In the previous article, I made the argument for an eCoach blending adaptive and affective learning with psychometric analytics. I suggested this engine could meet our current and future learning needs at both a trait and vocational level. But if such an eCoach existed, we’d need a content engine that could keep up, which is where generative content comes in. There are three broad generative approaches, human, contextual and algorithmic.

Human generated content

Unlike traditional digital learning experiences that are carefully planned and constructed over weeks or months in response to business needs, most human generated digital experiences are actually created spontaneously by people in response to an immediate need and motivated by a desire to share, to gain recognition or to provide help. These pieces of content are timely and relevant, can be pitched at various levels from novice to master and often evolve or surface and sink quickly.

The internet abounds with successful examples of this kind of content, from youtubequora and wikipedia to the countless successful crowd based help or interest-based communities. There is emerging evidence to suggest approaches anchored by heutagogical and paragogical principles such as self knowledge, self direction and peer learning approaches, are also superior to traditional learning content development approaches, because they are better aligned with how humans learn socially.

We see this in social knowledge platforms like Bloomfire, Yammer and Confluence that seek to deliver a more natural, workflow integrated learning experience than the LMS. Unlike LMS’s that generally add social elements, these systems are fundamentally social, often built around an activity stream similar to Facebook. This approach disrupts the LMS paradigm, by integrating learning into your daily flow as an informal micro-interaction, by empowering the individual to be a teacher and by co-opting well established social media behaviors such as liking, tagging and following.

Some of these vendors are going further, using these platforms to disrupt hierarchy, divisional and organisational boundaries, by extending the social knowledge network to suppliers, partners and customers. What I especially like about this approach is its scaling of the master-apprentice model, so each person can have not one, but many mentors, interests and tribes.

Many of these platforms already offer low friction avenues for using the multimedia recording, editing and publishing power of smartphones to create and share content on the fly. But if you were to add other tools empowering anyone to easily produce richer learning content, this potential could be further harnessed. Of course many LMSs have content creation and review workflow tools built in, but in most cases these are traditional self-paced eLearning and quizzing tools, restricted to a handful of people within the organisation and subject to stifling governance procedures. In a way human generated content reflects a commitment to empowerment and trust that is simply absent in LMSs, that instead bestow content creation functionality on the privileged few, fearing chaos if the lunatics ran the asylum. But more about professionally produced content in my next article.

Contextually generated content

A subset of human generated content is context based content. This is content that arises from a specific activity such as a computer based process or an experience in the field. It’s not actually different from human generated content, but there is a distinct set of tools associated with its generation that I want to talk about.
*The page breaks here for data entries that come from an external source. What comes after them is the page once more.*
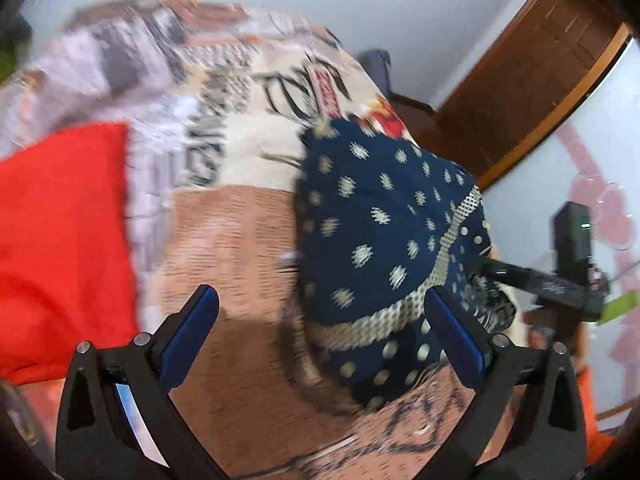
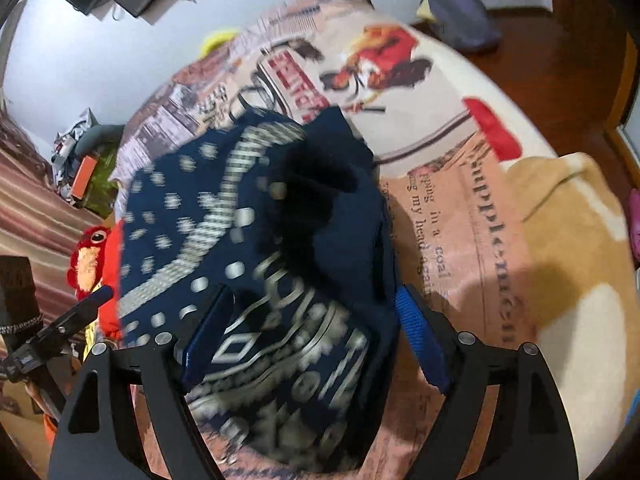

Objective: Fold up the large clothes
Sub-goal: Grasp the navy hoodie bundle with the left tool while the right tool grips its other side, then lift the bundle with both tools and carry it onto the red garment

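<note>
A dark blue garment (image 1: 376,236) with a cream dot and band pattern lies bunched on a printed blanket (image 1: 240,248) on the bed. My left gripper (image 1: 320,304) is open above the blanket; its right finger (image 1: 452,328) lies over the garment's left edge. In the right wrist view the same garment (image 2: 224,216) fills the middle. My right gripper (image 2: 312,304) is open with its fingers on either side of the garment's near bundle. The right gripper also shows at the right of the left wrist view (image 1: 544,284). Both views are motion blurred.
A red cloth (image 1: 60,236) lies left of the garment. A red plush toy (image 2: 90,256) sits at the bed's left edge. A tan blanket (image 2: 568,264) lies at the right. A grey bag (image 2: 460,16) sits on brown wooden furniture (image 2: 560,60) behind the bed.
</note>
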`<act>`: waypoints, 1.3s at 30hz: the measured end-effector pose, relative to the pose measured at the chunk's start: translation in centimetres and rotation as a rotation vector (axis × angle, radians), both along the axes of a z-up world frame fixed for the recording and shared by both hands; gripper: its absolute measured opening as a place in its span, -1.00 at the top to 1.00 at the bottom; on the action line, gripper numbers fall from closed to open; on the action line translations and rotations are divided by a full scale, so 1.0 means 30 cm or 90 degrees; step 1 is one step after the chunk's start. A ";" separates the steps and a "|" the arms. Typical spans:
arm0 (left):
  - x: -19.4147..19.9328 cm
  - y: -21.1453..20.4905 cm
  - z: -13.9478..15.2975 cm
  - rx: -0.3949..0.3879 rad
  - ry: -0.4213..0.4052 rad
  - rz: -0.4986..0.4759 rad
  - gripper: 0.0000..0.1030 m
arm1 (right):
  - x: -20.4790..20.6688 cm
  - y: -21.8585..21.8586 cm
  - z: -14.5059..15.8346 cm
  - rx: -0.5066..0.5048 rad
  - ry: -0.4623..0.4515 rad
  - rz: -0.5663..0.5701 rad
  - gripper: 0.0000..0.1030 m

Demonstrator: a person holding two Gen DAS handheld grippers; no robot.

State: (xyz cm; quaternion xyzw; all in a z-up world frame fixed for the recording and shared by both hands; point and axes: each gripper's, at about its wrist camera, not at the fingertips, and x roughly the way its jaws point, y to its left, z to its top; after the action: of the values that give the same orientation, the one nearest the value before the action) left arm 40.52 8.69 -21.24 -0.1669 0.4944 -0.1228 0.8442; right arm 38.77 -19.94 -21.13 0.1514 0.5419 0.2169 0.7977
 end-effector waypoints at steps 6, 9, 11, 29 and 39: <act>0.141 -0.012 -0.139 -0.125 0.077 -0.020 -1.00 | 0.100 -0.034 -0.108 0.121 0.072 0.036 -0.57; 0.188 -0.013 -0.184 -0.164 0.095 -0.014 -1.00 | 0.138 -0.039 -0.143 0.167 0.098 0.035 -0.57; 0.210 -0.020 -0.201 -0.178 0.097 -0.016 -1.00 | 0.153 -0.029 -0.147 0.179 0.107 0.030 -0.57; 0.117 -0.021 -0.084 -0.206 0.068 -0.017 -0.29 | 0.085 0.087 0.059 0.164 0.060 0.052 0.54; -0.060 0.142 0.182 -0.122 -0.031 0.015 0.01 | -0.026 0.313 0.283 0.135 -0.028 0.097 0.54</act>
State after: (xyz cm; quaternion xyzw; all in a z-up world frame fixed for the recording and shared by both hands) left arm 38.72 12.95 -15.76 -0.2498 0.4578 -0.1636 0.8374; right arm 37.99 -10.54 -12.64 0.1880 0.5081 0.3363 0.7703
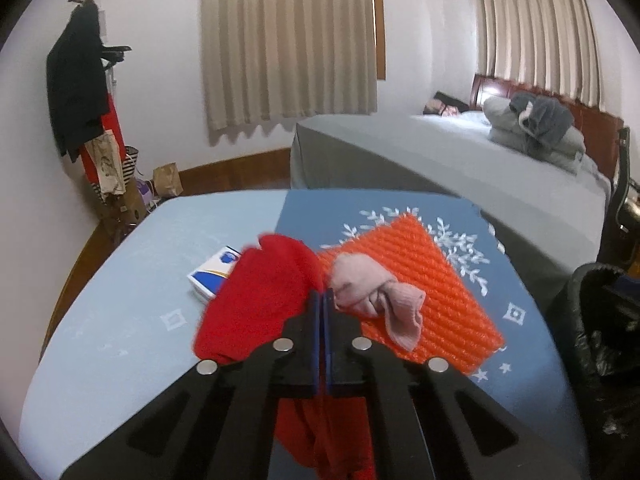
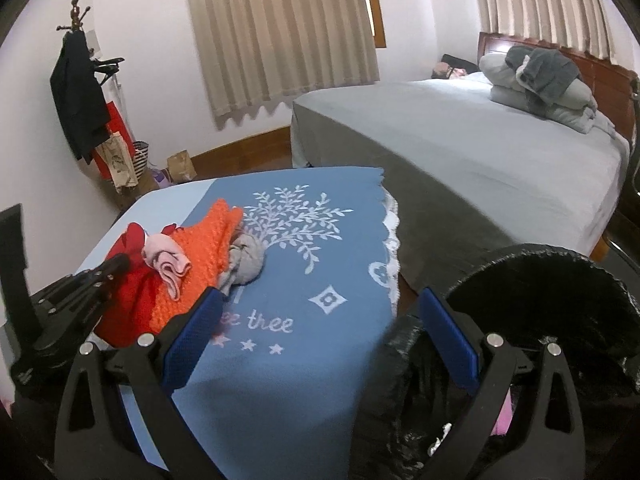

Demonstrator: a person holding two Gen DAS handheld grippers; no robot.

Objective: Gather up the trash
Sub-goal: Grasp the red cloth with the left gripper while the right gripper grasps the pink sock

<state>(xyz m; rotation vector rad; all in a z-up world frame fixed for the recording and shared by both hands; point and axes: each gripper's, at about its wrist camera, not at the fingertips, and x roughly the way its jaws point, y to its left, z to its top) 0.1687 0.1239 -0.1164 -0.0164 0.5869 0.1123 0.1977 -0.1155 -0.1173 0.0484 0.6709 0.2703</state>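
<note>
The left claw (image 1: 323, 298) is closed on the red cloth (image 1: 260, 296) beside the pink sock (image 1: 372, 292); lifting may drag the sock. The right claw (image 2: 320, 336) stands wide, empty, near the black bin (image 2: 540, 280).

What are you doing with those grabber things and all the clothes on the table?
A person is tidying up with a hand-held gripper in each hand. The left hand-held gripper is shut on the red cloth, which lies on the table beside a pink sock and an orange knitted piece. The right hand-held gripper is open and holds nothing, hovering between the table and the black-lined trash bin. Nothing is being dropped into the bin yet.
</note>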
Advances in image recognition are spurring the development of new kinds of context sensitive help tools like Leo and WalkMe.  These clever tools provide real time workflow based learning on a device, by providing content specific to the screen, field or action you are on without having to program hooks into the software. Instead they associate the content to an image of the screen. This enables them to be deployed quickly across any computer based experience. Learners already create and share screen movies to help others, but they are divorced from their context. This new breed of tools, if made available to learners would enable them to create content directly within the context and make it available to anyone else who finds themselves in that same context.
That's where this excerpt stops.